▶ [Goal of the exercise] Copy exactly the lines starting at the one that contains "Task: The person" and running through the end of the material below. Exclude any pictures.

□ □ □ □ □

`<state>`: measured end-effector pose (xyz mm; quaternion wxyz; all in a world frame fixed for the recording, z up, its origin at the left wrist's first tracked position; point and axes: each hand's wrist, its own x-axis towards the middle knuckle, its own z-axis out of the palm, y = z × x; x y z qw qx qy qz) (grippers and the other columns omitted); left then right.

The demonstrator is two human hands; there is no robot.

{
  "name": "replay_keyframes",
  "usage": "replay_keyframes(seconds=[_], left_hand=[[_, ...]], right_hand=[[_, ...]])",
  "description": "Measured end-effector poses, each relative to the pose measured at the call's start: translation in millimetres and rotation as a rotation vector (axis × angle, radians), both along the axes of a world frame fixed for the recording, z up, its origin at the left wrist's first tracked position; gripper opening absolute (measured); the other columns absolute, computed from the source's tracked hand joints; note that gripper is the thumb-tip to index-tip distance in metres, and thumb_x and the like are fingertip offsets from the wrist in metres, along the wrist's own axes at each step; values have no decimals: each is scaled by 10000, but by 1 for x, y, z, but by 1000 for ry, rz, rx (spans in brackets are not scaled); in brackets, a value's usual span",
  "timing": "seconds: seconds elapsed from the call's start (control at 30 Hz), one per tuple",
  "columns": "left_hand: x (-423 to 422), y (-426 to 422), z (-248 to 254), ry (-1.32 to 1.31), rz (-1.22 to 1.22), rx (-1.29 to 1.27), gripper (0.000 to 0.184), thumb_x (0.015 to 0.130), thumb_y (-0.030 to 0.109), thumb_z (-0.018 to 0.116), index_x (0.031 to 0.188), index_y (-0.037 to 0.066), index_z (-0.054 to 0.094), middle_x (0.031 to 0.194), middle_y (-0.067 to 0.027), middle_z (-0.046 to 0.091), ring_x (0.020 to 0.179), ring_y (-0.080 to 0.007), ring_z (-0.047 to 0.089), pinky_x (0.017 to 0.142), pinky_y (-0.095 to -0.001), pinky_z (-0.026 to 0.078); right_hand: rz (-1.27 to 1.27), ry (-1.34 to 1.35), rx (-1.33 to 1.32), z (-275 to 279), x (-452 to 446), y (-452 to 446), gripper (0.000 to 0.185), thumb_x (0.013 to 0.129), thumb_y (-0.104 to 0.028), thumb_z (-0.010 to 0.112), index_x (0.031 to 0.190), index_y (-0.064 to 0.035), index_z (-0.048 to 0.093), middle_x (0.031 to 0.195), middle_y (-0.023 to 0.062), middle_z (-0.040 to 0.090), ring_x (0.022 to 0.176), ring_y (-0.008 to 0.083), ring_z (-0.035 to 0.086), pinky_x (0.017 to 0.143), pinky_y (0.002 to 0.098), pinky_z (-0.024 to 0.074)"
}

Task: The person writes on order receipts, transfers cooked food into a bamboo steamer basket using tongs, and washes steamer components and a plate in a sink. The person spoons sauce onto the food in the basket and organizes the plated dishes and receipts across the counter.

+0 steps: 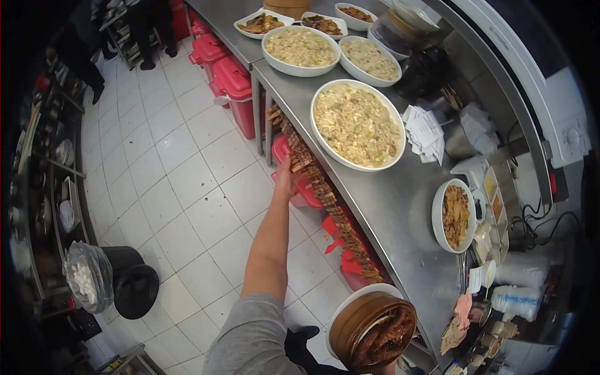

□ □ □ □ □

▶ [Solution below]
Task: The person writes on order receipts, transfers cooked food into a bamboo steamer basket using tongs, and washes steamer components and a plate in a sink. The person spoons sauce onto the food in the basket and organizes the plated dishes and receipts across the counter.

+0 steps: 

The output is finished and nothing more is needed.